Each line of the material that mentions the word "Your" is to be copied.
○ ○ ○ ○ ○
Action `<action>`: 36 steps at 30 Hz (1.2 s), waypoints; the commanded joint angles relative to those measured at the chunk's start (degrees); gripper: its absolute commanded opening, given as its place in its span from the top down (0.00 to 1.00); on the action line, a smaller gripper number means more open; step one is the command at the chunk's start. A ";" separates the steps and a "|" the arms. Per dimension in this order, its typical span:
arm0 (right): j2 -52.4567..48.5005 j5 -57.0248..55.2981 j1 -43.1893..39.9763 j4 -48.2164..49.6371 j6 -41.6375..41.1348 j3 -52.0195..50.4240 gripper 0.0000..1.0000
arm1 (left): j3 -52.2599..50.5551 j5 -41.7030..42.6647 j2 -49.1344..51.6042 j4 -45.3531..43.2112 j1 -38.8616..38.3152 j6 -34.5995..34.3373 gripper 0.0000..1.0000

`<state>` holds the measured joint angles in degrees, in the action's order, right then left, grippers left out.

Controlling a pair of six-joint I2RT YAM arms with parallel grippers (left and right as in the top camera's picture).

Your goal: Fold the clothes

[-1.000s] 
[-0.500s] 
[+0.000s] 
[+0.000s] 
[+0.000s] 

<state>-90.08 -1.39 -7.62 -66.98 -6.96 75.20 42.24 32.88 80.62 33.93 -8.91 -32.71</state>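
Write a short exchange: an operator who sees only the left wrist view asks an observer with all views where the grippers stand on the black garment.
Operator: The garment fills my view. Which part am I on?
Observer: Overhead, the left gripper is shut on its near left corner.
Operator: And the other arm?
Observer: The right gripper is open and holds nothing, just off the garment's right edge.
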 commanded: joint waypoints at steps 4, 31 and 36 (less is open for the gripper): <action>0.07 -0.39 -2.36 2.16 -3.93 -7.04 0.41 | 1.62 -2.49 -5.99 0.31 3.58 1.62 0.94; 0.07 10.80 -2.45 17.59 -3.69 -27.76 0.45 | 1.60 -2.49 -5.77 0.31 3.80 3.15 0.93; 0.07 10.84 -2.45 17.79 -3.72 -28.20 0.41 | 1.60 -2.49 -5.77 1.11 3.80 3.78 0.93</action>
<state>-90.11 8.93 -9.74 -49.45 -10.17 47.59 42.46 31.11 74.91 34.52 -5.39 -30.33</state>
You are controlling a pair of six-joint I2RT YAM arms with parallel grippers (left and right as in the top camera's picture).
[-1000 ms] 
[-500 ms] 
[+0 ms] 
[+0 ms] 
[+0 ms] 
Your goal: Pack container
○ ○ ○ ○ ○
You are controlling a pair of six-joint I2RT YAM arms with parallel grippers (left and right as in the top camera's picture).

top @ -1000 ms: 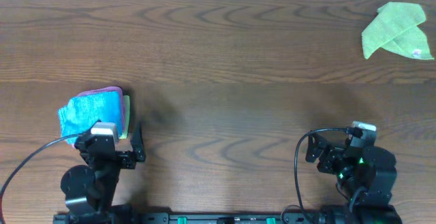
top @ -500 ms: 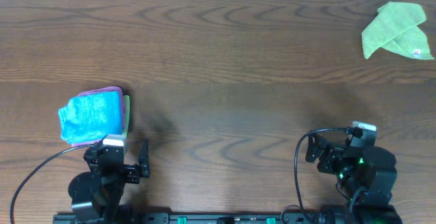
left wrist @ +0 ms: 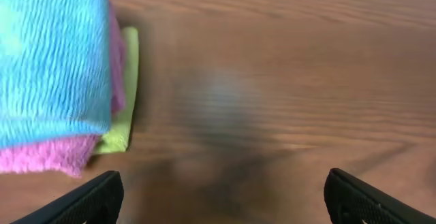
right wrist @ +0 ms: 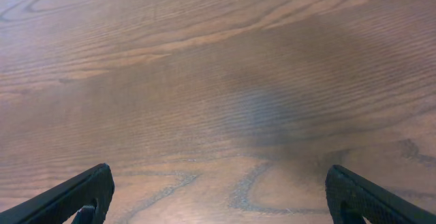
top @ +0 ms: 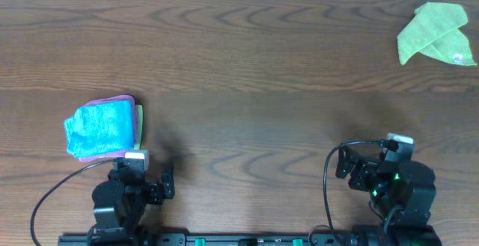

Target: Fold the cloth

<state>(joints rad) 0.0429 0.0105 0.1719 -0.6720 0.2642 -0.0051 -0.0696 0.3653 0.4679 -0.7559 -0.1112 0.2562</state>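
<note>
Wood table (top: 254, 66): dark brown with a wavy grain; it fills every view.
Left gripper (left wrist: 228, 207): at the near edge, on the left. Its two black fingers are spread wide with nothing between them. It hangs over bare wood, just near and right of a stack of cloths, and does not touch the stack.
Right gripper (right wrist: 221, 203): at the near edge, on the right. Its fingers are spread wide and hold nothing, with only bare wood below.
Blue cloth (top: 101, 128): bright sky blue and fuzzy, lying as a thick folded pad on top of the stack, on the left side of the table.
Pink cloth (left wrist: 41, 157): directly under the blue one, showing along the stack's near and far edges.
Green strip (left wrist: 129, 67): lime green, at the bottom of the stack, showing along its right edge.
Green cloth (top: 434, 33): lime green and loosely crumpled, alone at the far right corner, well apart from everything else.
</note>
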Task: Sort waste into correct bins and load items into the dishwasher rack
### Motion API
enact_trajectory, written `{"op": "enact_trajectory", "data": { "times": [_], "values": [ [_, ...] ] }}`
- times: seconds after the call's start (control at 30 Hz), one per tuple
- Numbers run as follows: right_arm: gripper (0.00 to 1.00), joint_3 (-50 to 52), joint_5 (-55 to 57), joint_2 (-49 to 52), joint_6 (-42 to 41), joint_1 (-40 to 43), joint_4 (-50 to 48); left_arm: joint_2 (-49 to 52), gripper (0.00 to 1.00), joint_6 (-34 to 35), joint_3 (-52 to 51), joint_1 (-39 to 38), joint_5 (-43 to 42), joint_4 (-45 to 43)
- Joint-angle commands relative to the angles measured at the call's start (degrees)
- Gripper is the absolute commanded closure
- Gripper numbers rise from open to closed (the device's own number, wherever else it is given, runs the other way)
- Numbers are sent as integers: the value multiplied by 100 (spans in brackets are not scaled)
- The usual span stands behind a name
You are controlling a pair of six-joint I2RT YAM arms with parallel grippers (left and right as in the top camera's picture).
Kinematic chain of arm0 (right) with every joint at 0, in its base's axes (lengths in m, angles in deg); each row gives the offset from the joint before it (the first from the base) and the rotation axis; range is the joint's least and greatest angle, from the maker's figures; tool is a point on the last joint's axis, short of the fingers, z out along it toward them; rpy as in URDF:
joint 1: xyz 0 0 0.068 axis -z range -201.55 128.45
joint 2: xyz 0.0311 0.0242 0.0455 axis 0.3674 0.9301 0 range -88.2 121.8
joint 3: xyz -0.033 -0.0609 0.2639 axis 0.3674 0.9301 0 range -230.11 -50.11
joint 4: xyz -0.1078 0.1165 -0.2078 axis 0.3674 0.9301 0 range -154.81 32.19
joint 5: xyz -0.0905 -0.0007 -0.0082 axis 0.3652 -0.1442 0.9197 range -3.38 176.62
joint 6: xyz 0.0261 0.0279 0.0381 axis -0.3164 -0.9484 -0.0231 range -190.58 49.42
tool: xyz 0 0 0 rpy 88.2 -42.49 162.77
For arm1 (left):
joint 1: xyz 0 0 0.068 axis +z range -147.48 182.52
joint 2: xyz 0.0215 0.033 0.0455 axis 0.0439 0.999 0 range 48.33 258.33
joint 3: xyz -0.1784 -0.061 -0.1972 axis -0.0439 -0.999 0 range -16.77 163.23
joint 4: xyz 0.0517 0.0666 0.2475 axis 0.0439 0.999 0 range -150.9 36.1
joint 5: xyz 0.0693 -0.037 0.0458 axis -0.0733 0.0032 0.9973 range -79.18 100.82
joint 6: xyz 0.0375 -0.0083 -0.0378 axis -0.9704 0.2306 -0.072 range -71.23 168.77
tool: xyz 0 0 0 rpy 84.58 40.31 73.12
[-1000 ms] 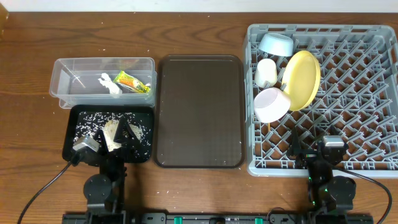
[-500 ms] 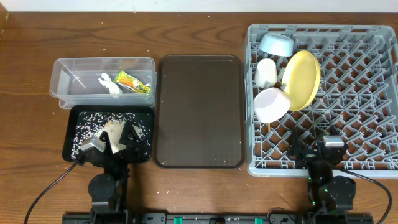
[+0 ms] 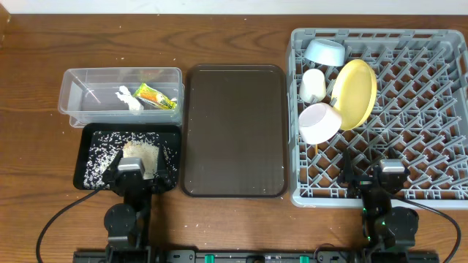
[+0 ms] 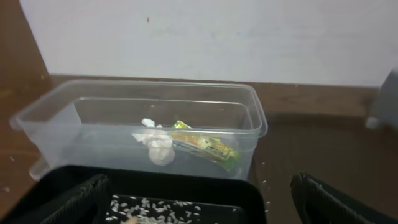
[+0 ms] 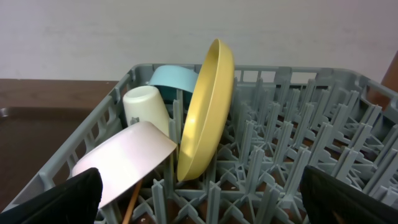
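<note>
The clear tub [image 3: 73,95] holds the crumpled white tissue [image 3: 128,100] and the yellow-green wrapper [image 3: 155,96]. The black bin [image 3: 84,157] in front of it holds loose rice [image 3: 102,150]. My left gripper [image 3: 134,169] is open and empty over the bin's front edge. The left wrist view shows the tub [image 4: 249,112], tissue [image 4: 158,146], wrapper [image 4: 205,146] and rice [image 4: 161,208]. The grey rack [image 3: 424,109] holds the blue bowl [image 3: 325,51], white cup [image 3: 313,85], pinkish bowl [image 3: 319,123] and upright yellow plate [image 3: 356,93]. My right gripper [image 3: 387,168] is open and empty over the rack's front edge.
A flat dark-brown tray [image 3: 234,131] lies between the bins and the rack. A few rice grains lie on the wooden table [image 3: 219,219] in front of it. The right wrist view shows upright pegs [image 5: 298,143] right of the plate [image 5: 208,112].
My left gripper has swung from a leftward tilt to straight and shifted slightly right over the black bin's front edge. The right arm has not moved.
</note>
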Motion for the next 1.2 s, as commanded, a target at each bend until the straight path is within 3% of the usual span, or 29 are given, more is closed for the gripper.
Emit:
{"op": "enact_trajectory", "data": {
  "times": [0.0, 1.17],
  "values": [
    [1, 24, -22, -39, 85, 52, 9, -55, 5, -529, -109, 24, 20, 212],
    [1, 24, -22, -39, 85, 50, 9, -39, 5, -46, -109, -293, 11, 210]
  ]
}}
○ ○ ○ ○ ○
Expected output:
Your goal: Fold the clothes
Your goal: Pack container

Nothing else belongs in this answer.